Lo spiega dalla capitale della Georgia, Masha Belkina, fondatrice di Volunteers Tbilisi, un’organizzazione a sostegno dei rifugiati nata quattro giorni dopo l’invasione di Mosca. A fornire cibo e altri generi di prima necessità, ma anche alloggi a medio e lungo termine, è un folto gruppo di giovani volontari. Sono per la maggior parte di nazionalità russa. Anche Masha Belkina ha un passaporto della Federazione, come la sua responsabile della comunicazione e il direttore delle operazioni. «A lavorare abbiamo anche persone rifugiate. Impegnarci insieme, russi e ucraini, è significativo per noi anche per mostrare a chi fugge che non tutti i russi la pensano come Putin».

Circa 22mila ucraini hanno fatto ingresso in Georgia dall’inizio del conflitto. L’organizzazione di Masha ha contribuito a farne entrare molti, attraverso una rete clandestina di autisti operativi sul territorio della Federazione. «Per chi è in viaggio acquistiamo biglietti di treni o bus, ma abbiamo a disposizione anche autisti in Russia che lavorano in incognito, perché il rischio che corrono è alto». La maggior parte dei profughi arriva dopo avere subito la cosiddetta “filtrazione”, il processo di controllo con cui l’esercito russo verifica identità, valuta storie, eventuali legami con truppe e governo di Kiev, tra mille domande, questionari, ispezioni dei cellulari, e un’umiliante esplorazione corporale, per rintracciare tatuaggi che rivelino affiliazioni a gruppi nazionalisti o bruciature e callosità che dimostrerebbero di avere maneggiato armi.

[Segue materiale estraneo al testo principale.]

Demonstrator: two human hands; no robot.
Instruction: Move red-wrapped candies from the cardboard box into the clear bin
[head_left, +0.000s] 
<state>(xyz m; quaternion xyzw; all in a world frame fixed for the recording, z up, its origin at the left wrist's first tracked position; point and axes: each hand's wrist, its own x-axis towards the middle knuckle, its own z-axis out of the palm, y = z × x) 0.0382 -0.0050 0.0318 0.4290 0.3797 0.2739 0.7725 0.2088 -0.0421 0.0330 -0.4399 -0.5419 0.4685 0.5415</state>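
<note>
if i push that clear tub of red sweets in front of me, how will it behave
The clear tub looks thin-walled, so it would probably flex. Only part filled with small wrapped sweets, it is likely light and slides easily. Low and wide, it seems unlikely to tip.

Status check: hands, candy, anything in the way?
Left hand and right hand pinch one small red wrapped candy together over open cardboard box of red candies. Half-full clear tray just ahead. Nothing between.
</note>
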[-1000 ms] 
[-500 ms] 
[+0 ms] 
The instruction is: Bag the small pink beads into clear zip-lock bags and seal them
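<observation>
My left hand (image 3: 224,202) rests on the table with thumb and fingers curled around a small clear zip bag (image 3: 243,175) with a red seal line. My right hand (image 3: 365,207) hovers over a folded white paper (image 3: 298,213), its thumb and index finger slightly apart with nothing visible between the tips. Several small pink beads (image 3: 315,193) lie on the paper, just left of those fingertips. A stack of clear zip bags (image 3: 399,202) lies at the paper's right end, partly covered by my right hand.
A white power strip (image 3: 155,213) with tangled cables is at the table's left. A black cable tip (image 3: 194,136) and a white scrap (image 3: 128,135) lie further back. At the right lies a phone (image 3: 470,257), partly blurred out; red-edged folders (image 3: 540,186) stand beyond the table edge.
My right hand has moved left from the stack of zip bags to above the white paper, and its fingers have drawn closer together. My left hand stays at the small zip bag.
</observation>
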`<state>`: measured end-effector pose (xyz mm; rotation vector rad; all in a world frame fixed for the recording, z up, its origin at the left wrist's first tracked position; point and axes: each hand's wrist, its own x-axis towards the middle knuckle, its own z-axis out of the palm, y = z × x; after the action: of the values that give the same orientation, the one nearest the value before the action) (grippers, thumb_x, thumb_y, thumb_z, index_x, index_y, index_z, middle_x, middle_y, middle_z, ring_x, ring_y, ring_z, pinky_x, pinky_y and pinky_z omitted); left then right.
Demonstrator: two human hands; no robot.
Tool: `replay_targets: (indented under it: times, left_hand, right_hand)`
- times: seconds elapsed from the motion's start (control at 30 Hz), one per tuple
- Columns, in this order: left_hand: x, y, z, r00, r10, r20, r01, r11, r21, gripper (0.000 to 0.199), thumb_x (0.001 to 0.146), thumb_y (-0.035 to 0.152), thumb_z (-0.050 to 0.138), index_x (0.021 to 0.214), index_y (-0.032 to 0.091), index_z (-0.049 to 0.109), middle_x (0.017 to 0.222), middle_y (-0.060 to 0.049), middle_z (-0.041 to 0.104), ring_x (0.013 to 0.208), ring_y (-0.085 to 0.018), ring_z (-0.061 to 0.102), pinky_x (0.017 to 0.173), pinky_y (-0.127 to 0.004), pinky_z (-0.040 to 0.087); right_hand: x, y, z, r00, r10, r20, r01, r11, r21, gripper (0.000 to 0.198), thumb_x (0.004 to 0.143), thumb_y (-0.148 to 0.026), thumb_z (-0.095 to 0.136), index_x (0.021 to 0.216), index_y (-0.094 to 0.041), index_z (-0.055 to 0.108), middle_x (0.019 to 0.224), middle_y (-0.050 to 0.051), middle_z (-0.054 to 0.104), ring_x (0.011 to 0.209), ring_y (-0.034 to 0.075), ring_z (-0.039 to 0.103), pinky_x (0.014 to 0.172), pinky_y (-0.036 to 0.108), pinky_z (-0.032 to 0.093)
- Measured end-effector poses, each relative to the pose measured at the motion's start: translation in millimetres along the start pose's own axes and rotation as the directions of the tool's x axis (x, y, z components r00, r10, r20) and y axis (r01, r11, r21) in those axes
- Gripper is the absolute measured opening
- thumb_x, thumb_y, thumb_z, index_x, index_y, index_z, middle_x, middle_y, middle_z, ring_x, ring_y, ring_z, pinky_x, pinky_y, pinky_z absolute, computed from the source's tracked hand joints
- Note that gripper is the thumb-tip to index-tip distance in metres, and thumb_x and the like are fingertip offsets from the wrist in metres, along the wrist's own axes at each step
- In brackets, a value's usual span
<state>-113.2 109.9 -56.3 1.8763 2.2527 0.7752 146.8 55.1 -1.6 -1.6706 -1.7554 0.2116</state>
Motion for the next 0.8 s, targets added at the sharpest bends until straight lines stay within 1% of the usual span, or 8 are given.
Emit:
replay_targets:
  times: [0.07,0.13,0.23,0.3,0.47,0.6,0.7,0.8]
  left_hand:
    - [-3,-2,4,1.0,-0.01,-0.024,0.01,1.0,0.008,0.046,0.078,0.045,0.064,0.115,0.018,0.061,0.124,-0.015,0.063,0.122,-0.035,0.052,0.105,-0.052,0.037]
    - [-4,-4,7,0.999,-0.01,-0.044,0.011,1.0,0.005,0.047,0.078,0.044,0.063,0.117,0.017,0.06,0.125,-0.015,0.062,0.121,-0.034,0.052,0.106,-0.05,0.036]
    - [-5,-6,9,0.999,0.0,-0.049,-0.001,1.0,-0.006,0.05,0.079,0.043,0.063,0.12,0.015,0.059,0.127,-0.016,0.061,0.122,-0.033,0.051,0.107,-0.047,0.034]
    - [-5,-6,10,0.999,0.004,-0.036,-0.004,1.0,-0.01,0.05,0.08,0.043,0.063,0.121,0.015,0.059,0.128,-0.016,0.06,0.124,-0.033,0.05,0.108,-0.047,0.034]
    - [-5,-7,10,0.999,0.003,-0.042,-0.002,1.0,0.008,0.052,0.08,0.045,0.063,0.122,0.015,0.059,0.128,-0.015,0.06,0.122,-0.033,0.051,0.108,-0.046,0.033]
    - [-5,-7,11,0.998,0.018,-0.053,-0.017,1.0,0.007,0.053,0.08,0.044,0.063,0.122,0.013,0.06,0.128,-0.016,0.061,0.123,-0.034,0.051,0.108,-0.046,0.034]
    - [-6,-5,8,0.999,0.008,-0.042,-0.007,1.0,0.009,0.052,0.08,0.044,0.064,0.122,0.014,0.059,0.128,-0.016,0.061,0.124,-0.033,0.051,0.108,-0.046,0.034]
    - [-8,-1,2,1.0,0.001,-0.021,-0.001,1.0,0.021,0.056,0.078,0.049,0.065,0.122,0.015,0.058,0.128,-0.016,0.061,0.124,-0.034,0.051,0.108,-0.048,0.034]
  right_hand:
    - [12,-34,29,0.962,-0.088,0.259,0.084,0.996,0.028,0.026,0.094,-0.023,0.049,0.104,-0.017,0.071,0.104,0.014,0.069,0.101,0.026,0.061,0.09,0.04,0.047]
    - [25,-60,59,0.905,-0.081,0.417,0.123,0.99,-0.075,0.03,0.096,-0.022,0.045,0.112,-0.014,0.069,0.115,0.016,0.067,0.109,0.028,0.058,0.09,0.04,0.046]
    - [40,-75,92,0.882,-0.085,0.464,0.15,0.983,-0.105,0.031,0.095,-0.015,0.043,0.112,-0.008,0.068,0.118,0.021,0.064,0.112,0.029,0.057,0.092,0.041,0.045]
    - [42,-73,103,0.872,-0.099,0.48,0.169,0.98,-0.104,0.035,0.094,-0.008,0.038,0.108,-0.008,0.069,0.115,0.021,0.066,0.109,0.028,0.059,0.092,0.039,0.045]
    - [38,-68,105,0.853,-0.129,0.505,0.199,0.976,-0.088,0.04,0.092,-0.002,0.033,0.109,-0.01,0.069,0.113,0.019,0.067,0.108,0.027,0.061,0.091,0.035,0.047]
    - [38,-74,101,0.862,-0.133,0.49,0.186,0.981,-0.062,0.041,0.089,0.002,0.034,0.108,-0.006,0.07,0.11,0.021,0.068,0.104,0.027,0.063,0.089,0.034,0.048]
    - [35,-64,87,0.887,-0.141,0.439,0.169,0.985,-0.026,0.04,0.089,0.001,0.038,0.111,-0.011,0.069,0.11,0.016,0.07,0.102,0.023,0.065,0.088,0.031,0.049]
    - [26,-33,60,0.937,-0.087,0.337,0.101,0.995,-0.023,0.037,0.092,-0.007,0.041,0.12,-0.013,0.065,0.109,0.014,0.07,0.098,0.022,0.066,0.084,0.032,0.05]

Chi ci è passato racconta di essere rimasto «nei campi di filtrazione di solito per un paio di giorni», riferisce Masha. «Spogliarsi e consegnare il proprio telefono è qualcosa di incomprensibile a molti, fa paura ma suscita anche incredulità. Filtrati a quale scopo, per dividere chi da chi, si chiedono. Ci hanno raccontato del terrore di rimanere con i figli fuori dalla stanza in cui il coniuge è sotto interrogatorio, e non sapere come andrà a finire». Esistono campi di filtrazione al confine ucraino, ma anche nella Repubblica Popolare di Donetsk (Dnr) e in Russia. «Uno dei più grandi è a Taganrog, nella regione di Rostov. In totale ne abbiamo sentiti nominare quindici». Chi supera l’ispezione «è lasciato libero solo se dimostra di avere parenti in Russia, un posto preciso dove andare, un indirizzo che sarà anch’esso controllato».

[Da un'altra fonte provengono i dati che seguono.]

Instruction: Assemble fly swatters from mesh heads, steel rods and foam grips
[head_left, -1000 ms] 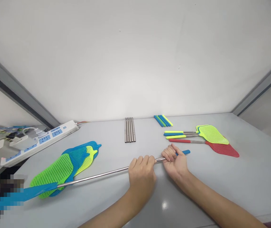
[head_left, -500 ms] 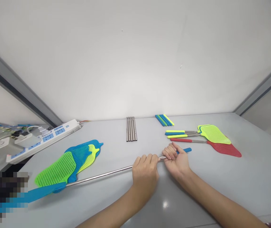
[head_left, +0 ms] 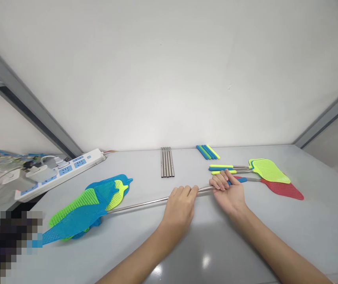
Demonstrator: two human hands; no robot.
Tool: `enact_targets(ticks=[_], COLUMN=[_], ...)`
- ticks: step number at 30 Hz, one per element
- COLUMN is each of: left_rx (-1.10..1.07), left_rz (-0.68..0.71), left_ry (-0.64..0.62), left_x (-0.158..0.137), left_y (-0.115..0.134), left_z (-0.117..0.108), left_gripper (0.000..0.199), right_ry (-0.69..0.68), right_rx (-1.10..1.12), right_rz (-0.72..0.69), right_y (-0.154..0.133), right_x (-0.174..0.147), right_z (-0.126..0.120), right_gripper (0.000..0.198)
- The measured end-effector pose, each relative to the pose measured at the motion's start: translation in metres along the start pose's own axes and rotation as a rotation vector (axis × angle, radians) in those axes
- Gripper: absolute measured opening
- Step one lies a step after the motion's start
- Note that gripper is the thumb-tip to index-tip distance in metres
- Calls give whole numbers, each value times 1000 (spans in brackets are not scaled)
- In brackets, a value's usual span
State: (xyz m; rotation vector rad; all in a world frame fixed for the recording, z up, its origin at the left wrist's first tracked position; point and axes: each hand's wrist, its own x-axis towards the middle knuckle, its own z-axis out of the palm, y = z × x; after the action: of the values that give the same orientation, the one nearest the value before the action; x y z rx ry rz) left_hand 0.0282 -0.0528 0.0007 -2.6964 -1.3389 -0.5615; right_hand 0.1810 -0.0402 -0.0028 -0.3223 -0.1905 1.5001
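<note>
A long fly swatter [head_left: 145, 203] with a blue mesh head and a metal telescopic rod runs across the front of the table, level with both hands. My left hand [head_left: 180, 206] is closed around the middle of the rod, knuckles up. Palm turned upward, my right hand [head_left: 227, 190] wraps the rod where it meets the blue grip, whose end sticks out to the right. The swatter's blue head [head_left: 78, 219] overlaps a pile of loose green, blue and yellow swatter heads [head_left: 121, 193] on the left.
Several metal rods [head_left: 167, 162] lie side by side near the wall. Right of them are blue, green and yellow handles [head_left: 208, 152]. Swatters with yellow [head_left: 271, 170] and red [head_left: 284, 189] heads lie at the right. A white power strip [head_left: 88, 162] with plugs stands at the left.
The held swatter has shifted right, its rod now showing shorter to the left of my left hand. Its blue head has come over the pile. Both hands keep their grip.
</note>
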Motion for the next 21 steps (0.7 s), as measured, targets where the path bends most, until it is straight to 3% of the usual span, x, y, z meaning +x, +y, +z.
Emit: enact_targets(ticks=[13,21], left_rx=[25,-5], left_rz=[-123,-155], left_ry=[239,245], left_x=[-11,-13], left_y=[18,20], left_z=[14,12], left_gripper=[21,21], right_ry=[98,119], right_rx=[76,86], right_rz=[13,-20], right_y=[21,24], right_x=[-8,-13], right_z=[-9,-2], right_gripper=[28,29])
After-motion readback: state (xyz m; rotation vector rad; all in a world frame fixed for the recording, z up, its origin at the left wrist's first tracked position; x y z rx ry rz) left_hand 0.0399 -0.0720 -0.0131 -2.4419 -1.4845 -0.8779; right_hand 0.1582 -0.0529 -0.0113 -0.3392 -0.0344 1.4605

Chi non ha piani concreti né qualcuno da raggiungere nella Federazione, e si mostra sperduto, rischia di venire “accolto” in insediamenti isolati, vecchi resort in rovina, strutture semi-abbandonate. «Ti “aiutano” a sistemarti, come dicono loro, ma non si tratta di una vita realmente libera». Da Taganrog, gli ucraini “filtrati” possono raggiungere in treno la città di Vladikavkaz, poi con il bus il confine georgiano, per ricominciare a vivere o almeno aspettare al sicuro di tornare a casa propria. Nata e cresciuta a Mosca, questa settimana Masha Belkina si è sposata. Ora ha un marito ucraino.

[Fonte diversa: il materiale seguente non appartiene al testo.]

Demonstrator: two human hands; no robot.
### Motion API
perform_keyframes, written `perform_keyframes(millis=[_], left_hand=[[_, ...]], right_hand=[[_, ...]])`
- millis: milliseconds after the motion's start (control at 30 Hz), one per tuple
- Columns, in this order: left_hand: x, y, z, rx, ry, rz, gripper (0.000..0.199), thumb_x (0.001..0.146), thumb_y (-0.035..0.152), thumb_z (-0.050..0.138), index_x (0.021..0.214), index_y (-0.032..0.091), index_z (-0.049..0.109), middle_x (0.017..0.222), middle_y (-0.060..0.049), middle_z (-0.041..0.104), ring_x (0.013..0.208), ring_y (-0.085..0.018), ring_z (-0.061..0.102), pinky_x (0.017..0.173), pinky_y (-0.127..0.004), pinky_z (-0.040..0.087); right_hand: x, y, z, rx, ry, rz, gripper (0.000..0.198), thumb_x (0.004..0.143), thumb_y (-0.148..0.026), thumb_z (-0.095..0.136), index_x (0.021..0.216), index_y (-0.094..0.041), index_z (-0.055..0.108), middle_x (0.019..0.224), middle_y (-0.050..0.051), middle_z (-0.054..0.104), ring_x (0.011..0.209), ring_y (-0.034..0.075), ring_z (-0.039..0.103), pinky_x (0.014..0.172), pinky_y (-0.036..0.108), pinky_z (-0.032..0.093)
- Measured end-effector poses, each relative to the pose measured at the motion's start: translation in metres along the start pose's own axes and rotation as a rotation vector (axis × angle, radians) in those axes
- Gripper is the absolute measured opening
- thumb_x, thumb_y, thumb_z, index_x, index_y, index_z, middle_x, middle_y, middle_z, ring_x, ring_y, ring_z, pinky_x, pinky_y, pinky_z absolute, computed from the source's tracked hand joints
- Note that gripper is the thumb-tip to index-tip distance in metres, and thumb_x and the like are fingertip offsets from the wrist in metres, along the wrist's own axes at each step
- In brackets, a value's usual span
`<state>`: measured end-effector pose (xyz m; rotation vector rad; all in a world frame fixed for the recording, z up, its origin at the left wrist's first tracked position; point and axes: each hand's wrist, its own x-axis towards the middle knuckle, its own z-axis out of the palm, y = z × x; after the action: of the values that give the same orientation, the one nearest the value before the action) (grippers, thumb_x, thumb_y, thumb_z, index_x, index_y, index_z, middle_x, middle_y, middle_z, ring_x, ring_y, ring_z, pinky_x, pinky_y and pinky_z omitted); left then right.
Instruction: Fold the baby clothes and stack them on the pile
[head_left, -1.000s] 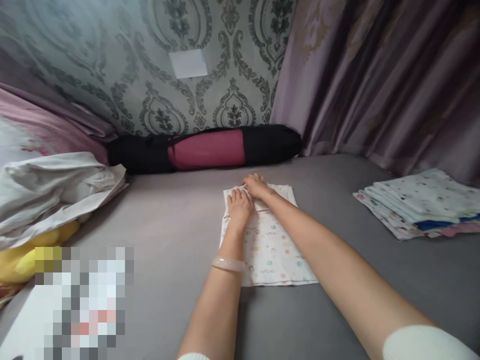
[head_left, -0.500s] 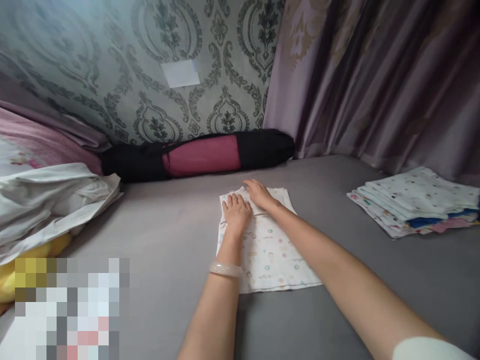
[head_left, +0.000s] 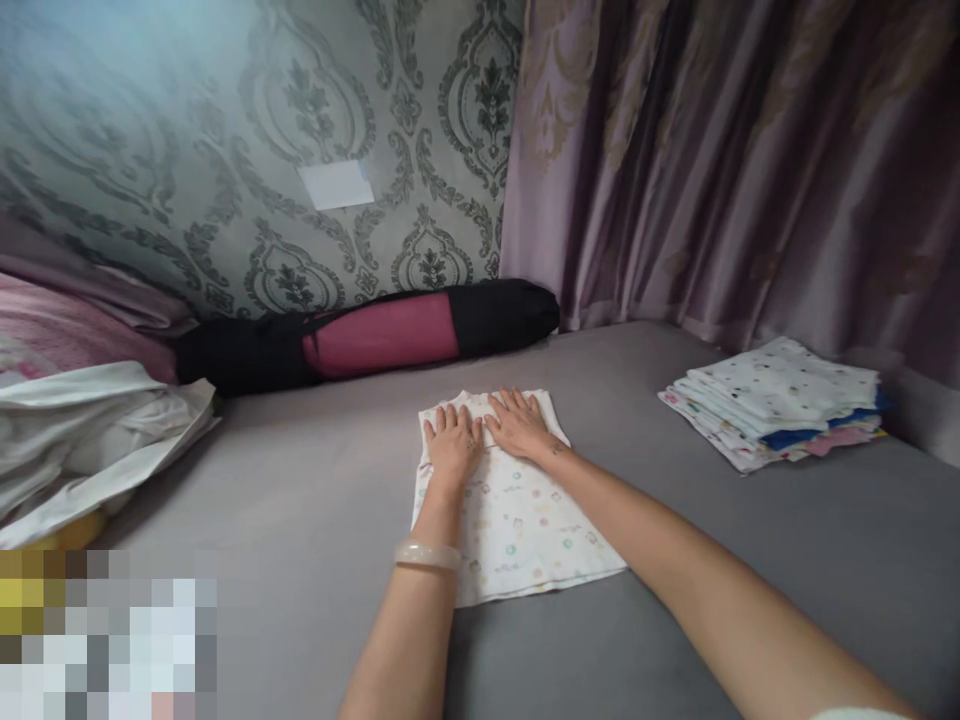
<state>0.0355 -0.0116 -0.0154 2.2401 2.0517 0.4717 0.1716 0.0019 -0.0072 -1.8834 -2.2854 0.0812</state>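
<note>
While left hand [head_left: 454, 445] and right hand [head_left: 519, 426] lie spread on white printed cloth [head_left: 521, 535]: black-and-magenta tubular fabric bag [head_left: 382, 336], contents hidden; multicoloured cloth stack [head_left: 784, 388].

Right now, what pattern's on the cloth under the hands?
White cloth with small scattered coloured prints; best in head view.

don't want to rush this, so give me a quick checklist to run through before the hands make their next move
1. Left hand on the printed cloth: ok, palm down near the far edge.
2. Right hand on the cloth: ok, palm down beside the left, fingers spread.
3. Near part of the cloth lying flat: ok, no large creases visible.
4. Cloth smooth under the palms: cannot tell, the hands cover it.
5. Cloth's right edge straight: cannot tell, the right forearm hides part.
6. Folded stack clear of the hands: ok, it lies apart to the right.
</note>
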Motion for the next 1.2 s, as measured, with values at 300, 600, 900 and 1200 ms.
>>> perform_keyframes(millis=[300, 600, 900, 1200], left_hand=[[-0.004, 0.002, -0.006, -0.019, 0.032, -0.006, 0.052, 0.094, 0.046, 0.034, 0.135, 0.020, 0.050, 0.147, -0.014, 0.043, 0.140, -0.032, 0.031, 0.112, -0.056, 0.021], [-0.005, 0.004, -0.007, 0.044, -0.057, -0.005, 0.076, 0.089, 0.068, 0.024, 0.144, 0.017, 0.039, 0.153, -0.017, 0.033, 0.143, -0.035, 0.021, 0.111, -0.065, 0.012], [-0.002, 0.002, -0.002, 0.076, -0.051, -0.010, 0.078, 0.088, 0.069, 0.023, 0.144, 0.017, 0.039, 0.153, -0.016, 0.034, 0.143, -0.036, 0.021, 0.112, -0.063, 0.013], [-0.007, -0.010, -0.007, 0.008, -0.047, 0.064, 0.068, 0.092, 0.062, 0.028, 0.138, 0.014, 0.043, 0.156, -0.018, 0.025, 0.146, -0.032, 0.014, 0.116, -0.053, 0.011]], right_hand=[[0.000, 0.002, -0.006, 0.069, -0.073, 0.006, 0.060, 0.096, -0.042, 0.026, 0.150, -0.018, 0.031, 0.157, 0.012, 0.023, 0.144, 0.032, 0.016, 0.113, 0.059, 0.011], [-0.023, 0.027, -0.013, 0.010, -0.015, 0.086, 0.059, 0.097, -0.038, 0.024, 0.150, -0.012, 0.030, 0.156, 0.017, 0.025, 0.144, 0.029, 0.018, 0.115, 0.052, 0.010], [-0.023, 0.034, 0.000, -0.004, 0.039, 0.064, 0.058, 0.097, -0.038, 0.025, 0.148, -0.013, 0.034, 0.154, 0.016, 0.030, 0.143, 0.030, 0.021, 0.114, 0.051, 0.017], [-0.027, 0.043, -0.003, 0.099, 0.076, -0.031, 0.052, 0.098, -0.037, 0.025, 0.142, -0.016, 0.043, 0.152, 0.013, 0.035, 0.141, 0.026, 0.027, 0.114, 0.048, 0.020]])
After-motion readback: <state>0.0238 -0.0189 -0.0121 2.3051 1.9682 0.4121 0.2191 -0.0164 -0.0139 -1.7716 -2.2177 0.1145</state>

«Quello che succede mi ferisce come se fossi io stessa originaria del suo Paese. Mia nonna mi ha detto di non sprecare tempo ad aiutare gli ucraini », confida, parlando della pena di sapere che molti parenti e amici in Russia approvano il conflitto. «Io, però, quando vedo una persona che chiede aiuto, glielo offro. L’ho fatto anche con tanti russi che dall’inizio della guerra sono arrivati qui. Ho aperto il mio appartamento a un’amica di Mosca, perché la Russia che vediamo agire oggi non è il Paese che conosco io. Non è lo stesso posto in cui sono nata».